La rentrée

Lundi 26 Novembre

A Cayo Las Brujas, lundi vers 15h un “collectivo” vient nous chercher pour nous amener à La Havane. Avant, j’ai eu le temps et surtout la possibilité de me connecter à l’application d’Air France pour l’enregistrement et surtout pour changer les place afin d’obtenir des places avec de la place pour mes jambes. Ce qui fut assez facile à obtenir avec le reste de ma carte Wifi.

En route nous croisons un train et sa fumée du diesel

Quant le “collectivo” est arrivé, l’aide chauffeur à demander aux Schmidt où il devait nous conduire à La Havane, et là, on s’est rendu compte qu’on ne savait pas où l’on allait et comme on logeait chez l’habitant ce n’était pas facile. L’aide-chauffeur a été admirable, heureusement j’avais enregistré toutes les adresse de secours utiles et il a fait le nécessaire pour, après 2 heures de communications, avoir le nom de l’Hôtel où nous déposer et nous assurer que quelqu’un viendrait nous chercher. De Cayo Las Brujas à La Havane, il y a environ 360 km ce qui prend plus de 6h puis que nous sommes arrivés après 21h.

Des acrobates, non des peintres en bâtiment

Un jeune homme nous attendait pour nous mener chez un particulier qui n’avait plus de place. Après 2 minutes ils avaient trouvé une autre maison où nous fûmes bien accueillis au centre de la vieille ville. Nous sortons pour nous promener et Nicole demande à une jeune noire où aller pour entendre de la bonne musique et boire un verre. Elle nous proposa le Sia Cara près du Capitole. Ambiance du tonnerre, musique géniale, vraiment ce qui fallait pour terminer ce voyage.

La circulation à La Havane avec ses vielles voitures

Le lendemain, après un repas au Moneda Cubana (attention, plusieurs restaurants portent ce nom) près de la cathédrale, le taxi nous amène à l’aéroport où Nicole fulmine car les filles en bas résille lui ramassent ses deux briquets lors du contrôle des bagages à main.

Enfin nous décollons à l’heure, je suis toujours serré comme une huitre dans ces sièges vraiment pas assez larges. D’ailleurs l’hôtesse vient vers moi en me disant: “Vous avez sonné?” Non, j’avais simplement bougé. Après quelques heures de vol nous sommes très heureux d’arriver à Paris avec 40 minutes d’avance en raison des vents violents qui nous poussaient vers La Capitale. Nous déchantons assez vite, le commandant nous avertissant qu’il fallait préparer notre place de débarquement et que ça prendrait 10 minutes. Finalement, nous débarquons après 40 minutes.

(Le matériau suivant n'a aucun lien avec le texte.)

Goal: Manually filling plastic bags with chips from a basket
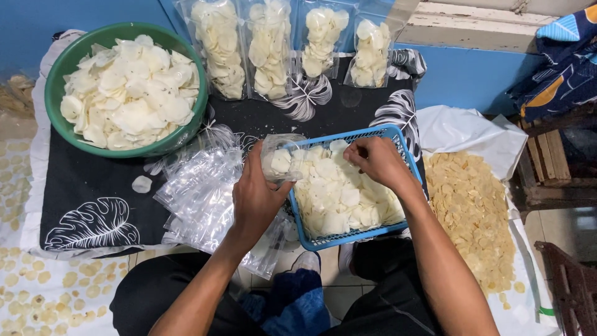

On se dépêche pour prendre la correspondance pour Genève, avion à l’heure et nous arrivons à Genève avec 15 minutes d’avance, mais là aussi, il a fallu attendre au bord  de la piste pendant quelques minutes.

Tout se passe bien, nous prenons le train pour rentrer par Yverdon-les-Bains, mais à Estavayer-le-Lac, une annonce dans le train nous indiquant qu’en raison de problèmes sur la ligne le train ne va pas plus loin. Je vais me renseigner chez le mécanicien pour savoir ce qui était prévu pour la suite et il nous a dit: “Débrouillez-vous”, j’ai même entendu: “Demerdez-vous”

Alors on s’est démerdé et on s’est remémoré qu’à Cuba quelques heures avant le personnel s’est démerdé pour nous aider. Changement de mentalité.